The woman who ordered this was also probably 35-45 lbs over her ideal weight. I don’t say this to be critical, just to give you an idea of who buys these fast food salads and how they are being seriously deceived. The thing that shocked me the most was that she squeezed every last drop of dressing out of her packet and then proceeded to suck on the packet just to double check! Gross! I thought people knew these dressings were very fatty and to only use half the packet or less. I guess not in Texas…

Why Wendy’s and Fast Food Salads Are

NOT Healthy and Actually Bad For You.

Let’s take a look at her “healthy” Wendy’s meal. <- Go here for the nutritional info.

BLT Cobb salad, chicken, bacon, feta cheese, tortilla strips, dressing

Let’s add up her totals here just to get an idea of how “healthy” this meal is. I’ll pretend she only got a small soda, as Wendy’s doesn’t want to acknowledge people drink more than this… yeah right!
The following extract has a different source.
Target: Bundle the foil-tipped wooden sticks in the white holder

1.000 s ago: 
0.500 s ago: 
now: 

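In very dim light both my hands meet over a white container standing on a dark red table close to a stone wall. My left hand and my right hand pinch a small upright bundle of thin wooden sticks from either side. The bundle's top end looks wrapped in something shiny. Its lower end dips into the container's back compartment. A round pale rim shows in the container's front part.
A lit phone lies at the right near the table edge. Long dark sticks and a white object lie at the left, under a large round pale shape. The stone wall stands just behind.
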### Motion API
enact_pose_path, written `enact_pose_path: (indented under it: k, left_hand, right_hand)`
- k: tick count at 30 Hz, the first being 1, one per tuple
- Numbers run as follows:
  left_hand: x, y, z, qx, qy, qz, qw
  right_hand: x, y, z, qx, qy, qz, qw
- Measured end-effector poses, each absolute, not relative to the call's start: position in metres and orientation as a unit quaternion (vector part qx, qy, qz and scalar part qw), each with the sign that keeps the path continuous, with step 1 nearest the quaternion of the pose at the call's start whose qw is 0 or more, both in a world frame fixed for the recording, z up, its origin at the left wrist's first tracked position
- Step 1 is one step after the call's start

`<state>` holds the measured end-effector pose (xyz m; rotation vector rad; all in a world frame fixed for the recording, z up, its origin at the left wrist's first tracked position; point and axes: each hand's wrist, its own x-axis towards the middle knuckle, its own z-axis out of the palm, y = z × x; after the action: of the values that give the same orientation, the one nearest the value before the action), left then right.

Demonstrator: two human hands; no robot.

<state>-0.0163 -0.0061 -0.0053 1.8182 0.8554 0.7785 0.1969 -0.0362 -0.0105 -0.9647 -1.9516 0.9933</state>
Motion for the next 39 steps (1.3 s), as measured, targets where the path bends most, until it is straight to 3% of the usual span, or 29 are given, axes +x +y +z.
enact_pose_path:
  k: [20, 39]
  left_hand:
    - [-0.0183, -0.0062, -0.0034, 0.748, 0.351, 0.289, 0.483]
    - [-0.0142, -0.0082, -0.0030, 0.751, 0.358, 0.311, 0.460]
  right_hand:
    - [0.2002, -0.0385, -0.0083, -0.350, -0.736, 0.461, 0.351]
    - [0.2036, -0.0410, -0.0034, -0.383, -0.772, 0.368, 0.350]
 Menu Item  Calories     Fat    Sat Fat   Cholest  Sodium   Fiber
Wendy’s BLT Cobb Salad  450  25g  11g  270mg  1610mg  3g
Thousand Island Dressing  160  15g  2.5g  15mg 290mg  0g
Large Chili  310  9g  3.5g  60mg  1330mg  10g
Small Cola Or Sprite 160  0g 0g  0g  0mg  0g
Total:  1080  49g  17g  345mg  3230mg  13g
 Rec. D. Allowance:  2000  65g  20g  300mg  1500mg  25g

 

Thousand Island Dressing is the highest calorie dressing they offer. Avoid it at all costs!

Sodas: Wendy’s CONVENIENTLY only lists the amounts for a SMALL cup of every beverage in their nutritional info. This is insanity. Combo meals come with a medium or large drink! This is total deception.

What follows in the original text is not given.